Café na Bolívia


Nossa primeira reunião de 2026 começou com um tema bastante inesperado Café Boliviano. A questão era: por que fazer uma apresentação sobre café de um país cuja produção não tem qualquer expressão, e nem é referenciado como produtor de cafés especiais? Em resposta, podemos dizer que não é bem assim...

Esse tema nos levou a refletir sobre importância de se estudar sobre a cultura – hábitos, costumes, história...- antes de se visitar um país diferente, principalmente se você é apaixonado por café especial. Pode acabar voltando para casa com um pacote de café na mala para provar em casa e só aí descobre poderia ter vivido experiências pessoais e sensoriais ímpares.

Bolívia é, hoje, o 38º produtor mundial de café com exportação representando menos de 1% da produção global, sendo 95% da produção concentrada no estado de La Paz na região de YUNGAS, área de transição localizada entre o lado oriental dos Andes e a bacia amazônica, famosa por sua biodiversidade e agricultura (coca, café, cacau). A maioria da produção de café, cerca de 80%, é feita por pequenos produtores com propriedades entre 1,2 e 8 hectares, orgânicos, em sistemas agroflorestais com solos vulcânicos ricos em minerais, altitudes elevadas que variam entre 800m a 2300m sendo algumas especificas entre 1300 e 1900m, clima subtropical, chuvas regulares e temperaturas entre 15-24 graus. O solo acidentado e a falta de infraestrutura tornam a pós-colheita muito difícil. O cafezal é predominantemente da espécie arábica das variedades Typica ou Criolla, Caturra e Catuaí.

Os cafés da Bolívia são considerados cafés suaves (com baixo teor de cafeína) e alta pureza. Isto se explica pela altas altitudes, onde os cafés são menos expostos a pragas. Com menos pressão evolutiva para se defender dos insetos não precisam aumentar seu teor de cafeína para se defender. Isto também se aplica aos ácidos clorogênicos que diminuem com a altitudes altas e a sacarose, ao contrário, que aumenta. Cafés de altitudes (arábicas) tendem a amadurecer mais lentamente com maior acúmulo de açúcares e sabores mais complexos, maior acidez, com aromas frutados e florais.

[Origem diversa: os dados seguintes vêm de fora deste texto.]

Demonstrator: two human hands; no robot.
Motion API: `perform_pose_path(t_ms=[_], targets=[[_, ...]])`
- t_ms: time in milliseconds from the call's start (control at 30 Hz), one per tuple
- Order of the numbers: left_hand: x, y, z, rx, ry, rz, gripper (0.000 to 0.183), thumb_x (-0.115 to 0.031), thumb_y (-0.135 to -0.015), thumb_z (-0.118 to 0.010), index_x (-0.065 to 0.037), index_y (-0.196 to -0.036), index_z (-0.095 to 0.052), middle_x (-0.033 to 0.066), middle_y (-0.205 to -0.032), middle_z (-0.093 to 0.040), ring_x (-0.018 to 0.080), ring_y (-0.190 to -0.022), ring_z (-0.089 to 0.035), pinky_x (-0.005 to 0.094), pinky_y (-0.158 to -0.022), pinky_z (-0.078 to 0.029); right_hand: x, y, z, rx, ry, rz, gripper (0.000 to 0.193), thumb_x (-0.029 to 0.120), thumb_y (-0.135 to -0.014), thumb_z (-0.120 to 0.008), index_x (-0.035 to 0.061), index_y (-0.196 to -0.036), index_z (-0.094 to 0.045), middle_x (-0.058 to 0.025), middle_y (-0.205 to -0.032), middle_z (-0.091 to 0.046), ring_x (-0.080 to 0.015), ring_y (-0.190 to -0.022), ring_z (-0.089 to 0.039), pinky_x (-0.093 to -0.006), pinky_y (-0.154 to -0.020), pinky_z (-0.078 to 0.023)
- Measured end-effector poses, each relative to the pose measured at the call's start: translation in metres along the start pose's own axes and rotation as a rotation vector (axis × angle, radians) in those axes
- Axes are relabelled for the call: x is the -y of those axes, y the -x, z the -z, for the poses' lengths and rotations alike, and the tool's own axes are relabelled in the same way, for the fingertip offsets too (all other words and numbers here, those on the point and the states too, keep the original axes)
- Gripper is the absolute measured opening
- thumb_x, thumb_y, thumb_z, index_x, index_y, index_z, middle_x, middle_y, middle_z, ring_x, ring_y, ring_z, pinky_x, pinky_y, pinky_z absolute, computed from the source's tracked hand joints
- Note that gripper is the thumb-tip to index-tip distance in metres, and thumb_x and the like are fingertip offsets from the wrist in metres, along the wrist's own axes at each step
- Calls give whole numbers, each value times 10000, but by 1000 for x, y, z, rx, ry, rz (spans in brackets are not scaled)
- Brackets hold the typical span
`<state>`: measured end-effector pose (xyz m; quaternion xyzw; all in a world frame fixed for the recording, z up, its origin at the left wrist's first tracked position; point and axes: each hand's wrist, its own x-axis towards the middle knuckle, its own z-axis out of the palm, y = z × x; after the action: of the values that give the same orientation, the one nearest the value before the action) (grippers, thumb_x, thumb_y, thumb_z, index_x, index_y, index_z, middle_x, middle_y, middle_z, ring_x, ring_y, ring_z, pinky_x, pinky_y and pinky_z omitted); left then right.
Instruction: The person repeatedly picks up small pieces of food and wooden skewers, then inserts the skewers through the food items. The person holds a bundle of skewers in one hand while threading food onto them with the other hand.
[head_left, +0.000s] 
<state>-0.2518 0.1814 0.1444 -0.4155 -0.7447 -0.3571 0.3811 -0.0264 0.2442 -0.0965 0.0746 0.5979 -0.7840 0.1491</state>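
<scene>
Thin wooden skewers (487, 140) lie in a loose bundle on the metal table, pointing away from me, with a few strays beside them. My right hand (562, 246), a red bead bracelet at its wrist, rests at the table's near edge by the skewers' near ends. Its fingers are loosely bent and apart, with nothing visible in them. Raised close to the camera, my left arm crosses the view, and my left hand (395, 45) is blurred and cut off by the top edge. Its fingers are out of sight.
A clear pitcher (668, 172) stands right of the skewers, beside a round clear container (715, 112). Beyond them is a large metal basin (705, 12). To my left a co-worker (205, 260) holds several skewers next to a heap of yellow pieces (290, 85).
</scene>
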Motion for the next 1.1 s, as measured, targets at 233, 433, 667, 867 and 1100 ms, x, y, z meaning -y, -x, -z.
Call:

Então ... Sim!  A Bolívia produz cafés especiais! Em 2009 no Cup of Excellence, o melhor grão, pontuou 93,36. As exportações de cafés especiais são principalmente para EUA e Europa.

E o que esperar na xicara? Café doce, limpo, brilhante, acidez cítrica (maçã pera, damasco, tangerina), notas de chocolate, corpo cremoso e retrogosto longo.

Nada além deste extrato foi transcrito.